Required work = Copy every record below, exactly as written.

Source material =
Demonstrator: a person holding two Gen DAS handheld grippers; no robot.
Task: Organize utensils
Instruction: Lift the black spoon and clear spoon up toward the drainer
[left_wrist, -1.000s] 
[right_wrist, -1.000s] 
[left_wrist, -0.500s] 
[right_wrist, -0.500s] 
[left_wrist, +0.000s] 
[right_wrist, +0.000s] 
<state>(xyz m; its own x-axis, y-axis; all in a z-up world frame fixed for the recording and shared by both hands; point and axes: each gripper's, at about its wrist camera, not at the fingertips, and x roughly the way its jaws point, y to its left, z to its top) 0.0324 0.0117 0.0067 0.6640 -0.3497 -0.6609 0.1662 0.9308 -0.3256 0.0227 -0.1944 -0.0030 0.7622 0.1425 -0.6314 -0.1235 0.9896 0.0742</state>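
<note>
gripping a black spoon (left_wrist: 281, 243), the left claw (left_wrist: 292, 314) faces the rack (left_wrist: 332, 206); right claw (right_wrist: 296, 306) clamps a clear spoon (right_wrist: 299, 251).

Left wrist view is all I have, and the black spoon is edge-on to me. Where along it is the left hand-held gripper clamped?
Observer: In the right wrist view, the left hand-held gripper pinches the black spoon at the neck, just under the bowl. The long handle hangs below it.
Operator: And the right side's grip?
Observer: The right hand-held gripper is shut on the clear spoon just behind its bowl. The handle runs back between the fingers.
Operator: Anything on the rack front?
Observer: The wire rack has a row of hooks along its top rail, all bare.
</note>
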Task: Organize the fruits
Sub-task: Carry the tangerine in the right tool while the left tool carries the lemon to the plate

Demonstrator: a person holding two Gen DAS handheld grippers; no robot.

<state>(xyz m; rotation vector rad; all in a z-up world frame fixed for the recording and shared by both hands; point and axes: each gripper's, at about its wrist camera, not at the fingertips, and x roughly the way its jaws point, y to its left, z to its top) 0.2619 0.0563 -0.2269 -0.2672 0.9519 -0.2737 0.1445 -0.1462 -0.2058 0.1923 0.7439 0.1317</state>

Answer below =
Demonstrator: a person holding two Gen DAS handheld grippers; no robot.
Task: Organize utensils
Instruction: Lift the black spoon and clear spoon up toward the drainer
[left_wrist, -1.000s] 
[right_wrist, -1.000s] 
[left_wrist, -0.500s] 
[right_wrist, -0.500s] 
[left_wrist, +0.000s] 
[right_wrist, +0.000s] 
<state>(xyz m; its own x-axis, y-axis; all in a z-up world frame fixed for the recording and shared by both hands; point and axes: each gripper's, at about its wrist camera, not at the fingertips, and x roughly the way its jaws point, y to its left, z to its top) 0.0324 0.0117 0.0067 0.6640 -0.3497 -0.6609 0.1662 0.9308 -0.3256 0.0227 -0.1944 -0.0030 0.7622 0.1425 -0.6314 -0.1235 0.9896 0.0742</state>
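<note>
gripping a black spoon (left_wrist: 281, 243), the left claw (left_wrist: 292, 314) faces the rack (left_wrist: 332, 206); right claw (right_wrist: 296, 306) clamps a clear spoon (right_wrist: 299, 251).

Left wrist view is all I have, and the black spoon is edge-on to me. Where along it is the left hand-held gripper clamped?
Observer: In the right wrist view, the left hand-held gripper pinches the black spoon at the neck, just under the bowl. The long handle hangs below it.
Operator: And the right side's grip?
Observer: The right hand-held gripper is shut on the clear spoon just behind its bowl. The handle runs back between the fingers.
Operator: Anything on the rack front?
Observer: The wire rack has a row of hooks along its top rail, all bare.
</note>
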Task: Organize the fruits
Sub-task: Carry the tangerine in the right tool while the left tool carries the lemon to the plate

Demonstrator: a person holding two Gen DAS handheld grippers; no robot.

<state>(xyz m; rotation vector rad; all in a z-up world frame fixed for the recording and shared by both hands; point and axes: each gripper's, at about its wrist camera, not at the fingertips, and x roughly the way its jaws point, y to its left, z to its top) 0.2619 0.0563 -0.2269 -0.2672 0.9519 -0.2737 0.1445 -0.1462 -0.2058 0.1923 0.7439 0.1317</state>

The full answer has now been given.